The comparative proteo-genomic approach was applied to these 535 hypothetical proteins. About 351 proteins were shortlisted from these 535 hypothetical proteins as uniquely present in the XDR strain (i.e. comparison with MDR and NR strains of Salmonella typhi). Moreover, functional annotation of these 351 hypothetical proteins was performed through various computational tool i.e. Argot2, PFP, ProtoNet, and SMART. The functional prediction ability of these tools was further validated through ROC analysis with the submission of 100 known functional proteins from the XDR strain of Salmonella typhi. The overall accuracy of these tools was found to be 91% making five hypothetical proteins functional prediction more effectual. The physicochemical properties for these shortlisted proteins were estimated through ProtParam server that helped to understand the nature and type of proteins. Similar functional analysis was performed in Human Adenovirus by Naveed et al. (Naveed et al. 2017) and in Exiguobacterium antarcticum B7 by Klemm et al. (Klemm et al. 2018). Consequently, the function to hypothetical proteins from H58 strain was assigned with a high confidence (Supplementary data S2) with specific characterization into cellular localization and physico-chemical properties. Furthermore, subtractive genomic analysis was performed to these 351 hypothetical proteins. Out of these, 350 hypothetical proteins were characterized as non-homolog proteins (in comparison to the human proteome). Consequently, five proteins were shortlisted as essential, drug target like, virulent non-homologous proteins and found only in the XDR strain of Salmonella typhi. Besides identification of function of hypothetical proteins, the main interest was to identify the potential drug targets in XDR H58 strains. From the above study, only one protein WP_000916613.1 was found to be fully characterized and was selected for further structure-based studies. Conclusively, secondary structure prediction and 3D modeling further provided insights into the spatial arrangement of the amino acids in the proteins to find out the most probable binding sites for the drugs.

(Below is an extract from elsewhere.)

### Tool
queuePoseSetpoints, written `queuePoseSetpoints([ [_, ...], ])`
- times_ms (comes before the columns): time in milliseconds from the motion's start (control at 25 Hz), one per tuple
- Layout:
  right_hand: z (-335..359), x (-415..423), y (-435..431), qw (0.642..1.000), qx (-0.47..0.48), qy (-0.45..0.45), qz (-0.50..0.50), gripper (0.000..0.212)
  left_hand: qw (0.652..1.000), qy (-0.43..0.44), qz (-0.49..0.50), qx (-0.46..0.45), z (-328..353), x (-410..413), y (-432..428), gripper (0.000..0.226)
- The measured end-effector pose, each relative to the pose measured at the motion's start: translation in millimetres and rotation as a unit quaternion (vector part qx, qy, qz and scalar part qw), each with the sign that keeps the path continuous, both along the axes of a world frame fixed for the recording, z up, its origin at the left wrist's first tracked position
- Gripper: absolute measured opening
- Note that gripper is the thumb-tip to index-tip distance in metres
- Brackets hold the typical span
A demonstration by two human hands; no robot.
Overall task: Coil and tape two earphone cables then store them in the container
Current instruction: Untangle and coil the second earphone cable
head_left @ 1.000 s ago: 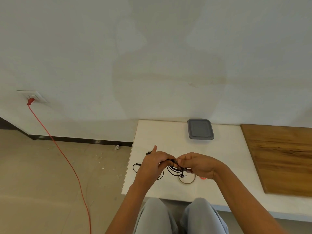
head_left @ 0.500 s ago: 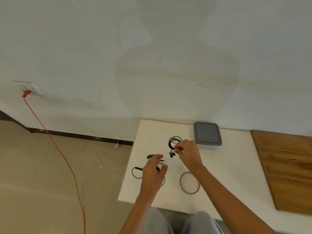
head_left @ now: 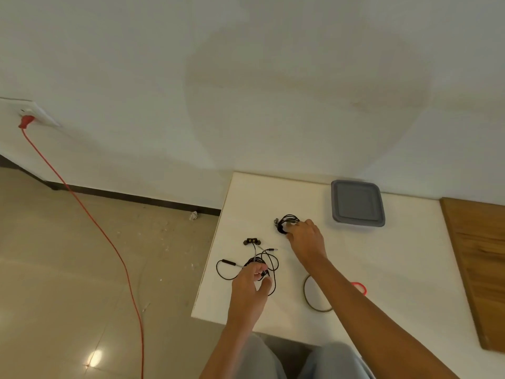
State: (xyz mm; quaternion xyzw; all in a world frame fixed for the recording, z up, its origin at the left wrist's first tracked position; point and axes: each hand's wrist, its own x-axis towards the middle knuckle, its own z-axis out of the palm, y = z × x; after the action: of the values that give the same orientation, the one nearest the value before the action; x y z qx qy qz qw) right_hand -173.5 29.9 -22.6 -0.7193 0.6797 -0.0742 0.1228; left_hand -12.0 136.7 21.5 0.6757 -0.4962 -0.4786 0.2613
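A coiled black earphone cable (head_left: 287,222) lies on the white table (head_left: 396,258), and my right hand (head_left: 306,239) holds its near side with curled fingers. A second black earphone cable (head_left: 259,258) lies loose and tangled near the table's left edge, its two earbuds pointing away from me. My left hand (head_left: 252,280) pinches this loose cable at its near part. A grey container with its lid on (head_left: 356,203) stands at the back of the table, right of the coil.
A roll of clear tape (head_left: 314,296) lies on the table under my right forearm, with a red ring-shaped object (head_left: 360,287) beside it. A wooden board (head_left: 481,269) covers the table's right side. A red cord (head_left: 109,242) runs across the floor from a wall socket.
My hands have parted. The right hand carried the coiled cable away towards the back of the table and set it down. The left hand dropped onto the loose cable.
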Motion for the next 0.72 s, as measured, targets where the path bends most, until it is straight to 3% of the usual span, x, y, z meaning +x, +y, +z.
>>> queuePoseSetpoints([
  [280,14,2,10,0.995,0.003,0.085,0.049,0.013,0.999,0.015,-0.001,0.031,6,-4,5,0.025],
  [400,17,0,15,0.997,0.026,0.061,0.047,0.004,1.000,-0.010,-0.011,0.028,5,-1,3,0.018],
  [520,16,-2,19,0.997,0.059,0.054,0.020,0.014,0.999,-0.018,-0.015,0.039,1,2,4,0.015],
  [720,16,-3,12,0.993,0.104,-0.031,-0.051,0.005,0.997,-0.031,-0.029,0.059,-2,2,6,0.019],
])
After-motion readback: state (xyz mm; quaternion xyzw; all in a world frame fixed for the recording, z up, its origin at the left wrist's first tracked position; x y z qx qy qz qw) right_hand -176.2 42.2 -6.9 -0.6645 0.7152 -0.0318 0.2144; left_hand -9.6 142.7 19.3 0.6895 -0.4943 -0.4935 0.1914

Certainly, the current study helped in the prediction of the function of hypothetical proteins that may be proposed as potential drug targets. The predicted results can be further validated through experimental studies. Therefore, it is hoped that the information of hypothetical proteins from S. typhi from the current study will be helpful for further in-vitro analysis of Salmonella typhi disease.

Conclusion

The proteins are versatile macromolecules that play a crucial role in the biological processes. The identification of protein function is fundamental for the understanding of these processes (Jamilah et al. 2020). An in silico subtractive genomics based approach was applied in this study to predict the function of hypothetical proteins from the XDR H58 strain of Salmonella typhi (Klemm et al. 2018). These hypothetical proteins may serve as potential therapeutic targets. While this contributes to the current understanding of the S. typhi XDR strain, still there is more to be explored in this field. More homologous proteins and structural information are needed in public repositories to fully evaluate some hypothetical proteins. For appropriate annotation and maintenance of entire genome, this process should repeat necessarily at regular intervals. The automation of this process would help ensure up-to-date databases. Until then, the data describing what is currently available for XDR hypothetical proteins will contribute to the scientific understanding of S. typhi aiding in the discovery of therapeutic targets.